- What is expected
In the listing below, find the line holding "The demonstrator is" and the line holding "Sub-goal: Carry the". Write out those two lines and all lines between, exactly, and nothing more.

- Dataset extract
──────────────────────────────

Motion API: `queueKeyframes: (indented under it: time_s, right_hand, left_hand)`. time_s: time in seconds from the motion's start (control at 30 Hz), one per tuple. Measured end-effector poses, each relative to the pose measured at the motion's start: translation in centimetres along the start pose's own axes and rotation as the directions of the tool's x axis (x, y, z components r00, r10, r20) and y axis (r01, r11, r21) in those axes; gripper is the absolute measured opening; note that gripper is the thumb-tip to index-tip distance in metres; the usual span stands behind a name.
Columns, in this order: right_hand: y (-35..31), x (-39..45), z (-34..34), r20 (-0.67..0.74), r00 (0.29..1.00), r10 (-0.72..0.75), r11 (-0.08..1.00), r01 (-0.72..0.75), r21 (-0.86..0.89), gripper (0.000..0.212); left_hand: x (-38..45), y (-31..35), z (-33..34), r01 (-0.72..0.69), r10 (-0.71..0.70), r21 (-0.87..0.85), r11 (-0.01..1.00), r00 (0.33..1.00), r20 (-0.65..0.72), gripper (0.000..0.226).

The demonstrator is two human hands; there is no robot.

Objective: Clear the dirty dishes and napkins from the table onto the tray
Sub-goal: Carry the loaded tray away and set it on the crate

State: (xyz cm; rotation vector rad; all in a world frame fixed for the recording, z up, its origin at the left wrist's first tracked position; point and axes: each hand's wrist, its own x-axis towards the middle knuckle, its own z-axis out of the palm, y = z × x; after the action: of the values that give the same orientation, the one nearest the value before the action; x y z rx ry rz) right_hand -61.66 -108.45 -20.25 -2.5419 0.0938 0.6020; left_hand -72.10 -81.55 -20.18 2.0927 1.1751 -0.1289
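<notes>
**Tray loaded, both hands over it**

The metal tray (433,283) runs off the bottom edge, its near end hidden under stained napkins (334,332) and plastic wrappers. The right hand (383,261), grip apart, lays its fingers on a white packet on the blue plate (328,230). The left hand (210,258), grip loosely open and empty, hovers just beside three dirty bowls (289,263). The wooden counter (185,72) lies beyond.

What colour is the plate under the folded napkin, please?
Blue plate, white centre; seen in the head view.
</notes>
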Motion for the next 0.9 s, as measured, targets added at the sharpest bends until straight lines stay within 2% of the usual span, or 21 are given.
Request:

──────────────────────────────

- Reply to the exercise
The demonstrator is two human hands; there is no robot.

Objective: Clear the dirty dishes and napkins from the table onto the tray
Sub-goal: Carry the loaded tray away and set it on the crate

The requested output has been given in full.